One well-placed Democratic aide said Hoyer, rather than Pelosi, is the Member likely to take a lead role and reach out to Hastert. Hoyer also was a vocal critic last year of the “K Street Project,” an effort by House Majority Leader Tom DeLay (R-Texas) and Sen. Rick Santorum (R-Pa.) to install Republicans in key posts in the Washington lobbying community.

“We don’t want to make it overtly political,” said the aide of why Pelosi isn’t taking the lead.

Another senior staffer said it’s “probably because Pelosi stands more to lose as she is the one who really has to answer to the Caucus.” Others speculated it could be problematic for Pelosi because she was the subject of questions in 2002 when it was revealed she controlled two potentially affiliated fundraising committees.

While there have been ethics investigations since 1997, only two were initiated by individual lawmakers.
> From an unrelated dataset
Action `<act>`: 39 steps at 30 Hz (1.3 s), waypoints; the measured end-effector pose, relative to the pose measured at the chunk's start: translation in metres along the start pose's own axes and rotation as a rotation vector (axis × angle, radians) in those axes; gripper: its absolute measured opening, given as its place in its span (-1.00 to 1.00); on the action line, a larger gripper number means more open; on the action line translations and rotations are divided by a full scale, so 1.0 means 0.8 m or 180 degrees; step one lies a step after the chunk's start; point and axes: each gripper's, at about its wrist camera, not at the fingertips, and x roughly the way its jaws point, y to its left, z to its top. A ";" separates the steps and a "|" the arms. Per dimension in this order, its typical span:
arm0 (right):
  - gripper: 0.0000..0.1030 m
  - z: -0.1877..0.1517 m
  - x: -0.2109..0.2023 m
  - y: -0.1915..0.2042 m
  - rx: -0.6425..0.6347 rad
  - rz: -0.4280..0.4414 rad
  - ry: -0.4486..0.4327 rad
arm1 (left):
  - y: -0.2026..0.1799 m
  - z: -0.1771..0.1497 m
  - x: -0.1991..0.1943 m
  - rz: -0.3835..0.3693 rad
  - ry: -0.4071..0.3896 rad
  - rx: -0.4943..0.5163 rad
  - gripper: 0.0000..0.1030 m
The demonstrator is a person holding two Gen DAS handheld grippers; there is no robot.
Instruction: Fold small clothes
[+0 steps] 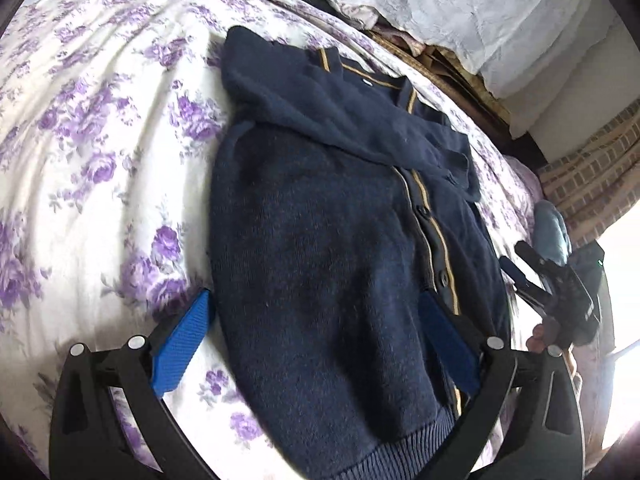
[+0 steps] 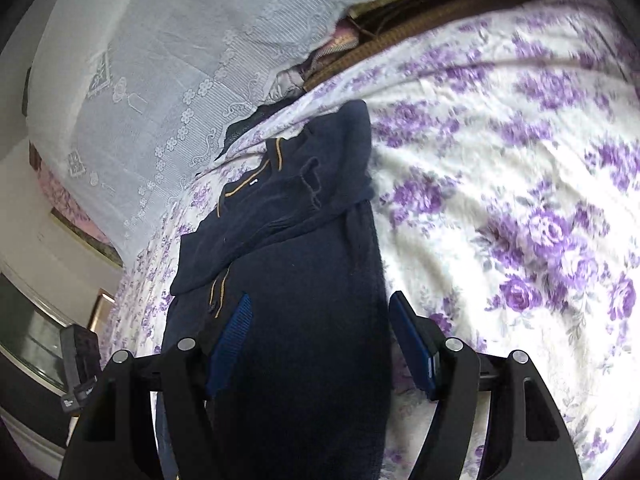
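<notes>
One big bed (image 1: 80, 128) fills both views. It has a white sheet with purple flowers. One white lace cloth (image 2: 168, 52) hangs over things at the far end of the bed.

One dark blue sweater (image 1: 320, 248) lies flat on the bed. It has yellow stripes down the front and two buttons (image 1: 422, 211) that can be seen. One sleeve (image 1: 304, 108) is folded across the chest. The ribbed bottom edge is the near end.

There are two hand-held grippers. The left hand-held gripper (image 1: 316, 344) has its two blue fingers (image 1: 182, 350) spread wide. One finger is just beside the sweater's edge on the sheet, and the other is over the sweater near the buttons. It pinches nothing.

The right hand-held gripper (image 2: 320, 344) is spread wide too. One finger is over the sweater, and the other is at its side edge, over the sheet. It holds nothing.
</notes>
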 end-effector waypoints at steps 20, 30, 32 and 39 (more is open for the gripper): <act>-0.10 -0.020 0.003 -0.011 -0.0018 0.0178 0.0267 | -0.014 -0.027 -0.001 -0.0107 0.0067 0.0303 0.90; -0.10 -0.056 -0.027 -0.016 -0.0096 0.0345 0.0443 | -0.026 -0.052 -0.007 -0.0244 0.0103 0.0343 0.90; -0.10 -0.056 -0.025 -0.014 -0.0121 0.0369 0.0449 | -0.025 -0.055 -0.010 -0.0300 0.0089 0.0314 0.86; -0.19 -0.057 -0.023 -0.010 -0.0120 0.0471 0.0423 | -0.014 -0.051 -0.011 -0.0117 0.0008 0.0180 0.32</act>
Rep. Peter Deutsch (D-Fla.) brought a complaint, eventually dismissed, against Rep. Steve Buyer (R-Ind.) over voting irregularities in the 2000 election. And Rep. Bob Barr (R-Ga.) asked the panel to investigate then-Rep. Gary Condit’s (D-Calif.) role in the disappearance of former Washington intern Chandra Levy. No action was taken in that case.

During the same period, the panel acted on its own to investigate then-Rep. James Traficant (D-Ohio) following his conviction on 10 felony accounts, and two cases involving Reps. Earl Hilliard’s (D-Ala.) and Corrine Brown’s (D-Fla.) alleged financial irregularities.

The Democratic Member said despite the cease-fire, “several straws have now broken the camel’s back” and the minority party is now willing to take on the fight.

“I do believe, notwithstanding all those concerns, we have gotten to the point that there are several individuals — and I won’t mention whom — feel they can’t allow this to go on and will at the appropriate time file complaints because it is getting out of hand,” the Member said.

A well-placed Democratic aide acknowledged “people are nervous about it” and worried a filing will ignite an “explosion of investigations.” Given that, a rank-and-file Member with a “squeaky clean” background, who has yet to be tapped, would go to the ethics committee, the staffer said.

A GOP leadership aide said it is “hard to speculate” whether Republicans would retaliate if the truce is axed, adding: “It’s about comity. In an atmosphere where comity breaks down, you never know where things will end up.”

The aide added that none of the latest Democratic threats is surprising.

“We’ve heard all along they are trying to find another Newt Gingrich to burn down the House,” said the staffer. “This could be the opening volley of this.”

But Rep. Jan Schakowsky (D-Ill.), a member of the Energy and Commerce Committee, said Democrats cannot sit idly by while Republicans continue to break the rules and tramp on ethical standards, voicing her anger about alleged conflict of interest by Tauzin.

“It would be accurate to say many of us feel we’ve just had it,” she said.